What in God’s Grace..? Gaebril knocked, trying not to hit the wood too hard. He didn’t want to scare the lad. “Bain, it’s your father.”

Bain whispered something and then his small feet made sounds that signaled his move to open the door. Gaebril waited patiently as his son came into view. The boy was only ten in age, but already he had reached Gaebril’s chest. His mother’s family influence, no doubt. On his head was short and messy black hair, just like Gaebril had, and he wore his neat clothing that said he planned to go outside.

“Son, who were you talking to?” Gaebril asked as softly as he could. He had read the books. It’s best to be gentle yet straight forward when questioning a child.

Bain shuffled nervously. “I don’t know, father.”
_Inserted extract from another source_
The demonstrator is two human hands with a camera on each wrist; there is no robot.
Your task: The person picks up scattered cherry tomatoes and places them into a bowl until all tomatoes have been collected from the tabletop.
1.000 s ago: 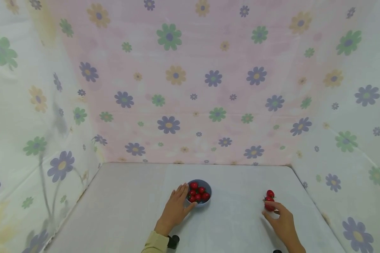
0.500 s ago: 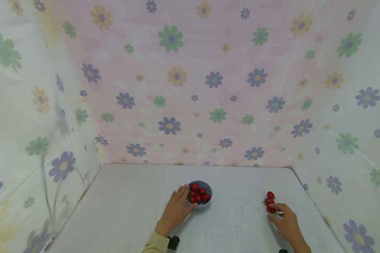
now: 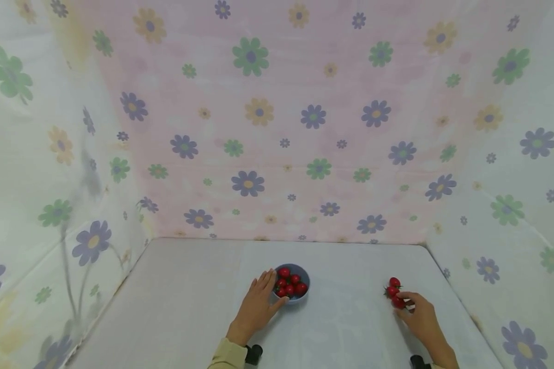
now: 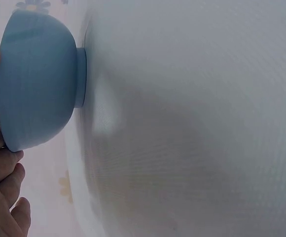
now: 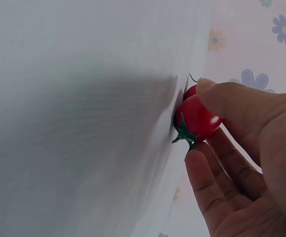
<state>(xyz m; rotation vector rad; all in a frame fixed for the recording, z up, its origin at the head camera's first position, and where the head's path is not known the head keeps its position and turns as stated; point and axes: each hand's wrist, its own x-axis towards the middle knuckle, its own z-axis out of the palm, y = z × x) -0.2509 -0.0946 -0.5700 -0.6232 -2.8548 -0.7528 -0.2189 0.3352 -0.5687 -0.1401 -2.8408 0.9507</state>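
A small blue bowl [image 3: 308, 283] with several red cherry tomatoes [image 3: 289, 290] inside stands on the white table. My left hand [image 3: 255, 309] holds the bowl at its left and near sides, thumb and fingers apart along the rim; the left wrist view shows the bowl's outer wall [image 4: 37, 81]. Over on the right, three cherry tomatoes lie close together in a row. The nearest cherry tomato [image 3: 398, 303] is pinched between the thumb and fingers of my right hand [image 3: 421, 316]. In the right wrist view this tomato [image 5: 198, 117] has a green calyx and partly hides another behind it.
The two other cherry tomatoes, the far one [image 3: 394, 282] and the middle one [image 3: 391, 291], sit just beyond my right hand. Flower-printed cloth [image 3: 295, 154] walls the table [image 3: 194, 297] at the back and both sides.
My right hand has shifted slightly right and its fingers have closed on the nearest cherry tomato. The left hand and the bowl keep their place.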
“Son, if there is someone here I don’t know about, then I must know.”

Bain didn’t say anything more and acted like he had been scolded. Gaebril was almost tempted to bring him to a priest, but that would start rumors and possibly come back to haunt both Gaebril and Bain. He couldn’t chance it. Not if Bain was ever to lead the people in the future.

What could he do?

Then, an idea came to Gaebril.

“Come, son,” Gaebril said, turning to walk away. “There is something I wish to give you.”

Bain followed along, obviously dreading what would come, though Gaebril could not fathom why. When he looked back, it seemed Bain was listening to someone beside him. It was just a feeling, but Gaebril thought he might feel a presence there himself. No, that was silly. But if he could then his idea might just work after all.

They headed into the attic, finding the dusty place filled with boxes and shelves of family heirlooms and artifacts recovered by the Rose family over the generations. It only took Gaebril a few moments to find what he was looking for: A small box with ornate designs. Gaebril took it and pulled it open, revealing the simple rosary inside.

“Son,” Gaebril said, “This is a rosary made by the first Lord Rose for his wife, Elizabeth. I was told by my grandfather that the rosary helped her find peace in the night and free her from stress. I am hoping it will do the same for you.”

Bain nodded solemnly and bent down slightly while Gaebril fit the heirloom around his son’s neck. He personally didn’t believe that a rosary could do anything, but it was something he had to try. And he had heard of certain things giving people a peace of mind in times of hardship. Maybe this would do the same…

At first, there was no difference. But Gaebril didn’t expect any difference. He had hoped for one, though. Then, he saw his son’s face grow startled. The lad started to look around, as if something had just happened and he was trying to figure out what it was. After a moment of that, he grew excited.

“Father! He’s gone!”

Gaebril smiled. It had worked, then. His son had-

A dark figure stood behind Bain. Gaebril quickly pulled his son back and pulled the knife he kept on him at all times. Bain tried to turn to see what was happening, but Gaebril wouldn’t allow the boy to move. Was this black-cloaked figure an assassin sent by the Gorrow Brothers? They had been angry at his victory the previous year.

No, this figure seemed… vicious, almost as if it was a force Gaebril should be afraid of. Like a rabid dog or a bear protecting its children.

“Who are you?” Gaebril demanded.

The figure chuckled in a raspy voice. It sounded almost too raspy to be human, but that was impossible. “I am called Dethnus Ackearose,” the figure said, looking up. “And I will be back to teach the boy my Morals.”

Gaebril’s hands started to shake as he saw the being’s face. His knife fell to the ground and he pulled Bain further away. There was no way this could be happening. No way in God’s Name that it could happen. It must have been the devil’s work!

For the bones of a man should never walk.

The skull laughed at Gaebril’s fear and then vanished like it had never been there at all. Bain fell unconscious at the same time. It had been the first time Gaebril was truly unable to act.


Later, Bain would wake, forgetting ever talking to an unseen being. His father would begin distancing himself from his family and drinking in secret. And his mother would lose her life to an unknown illness.

Dethnus, of course, would be waiting to teach his Morals.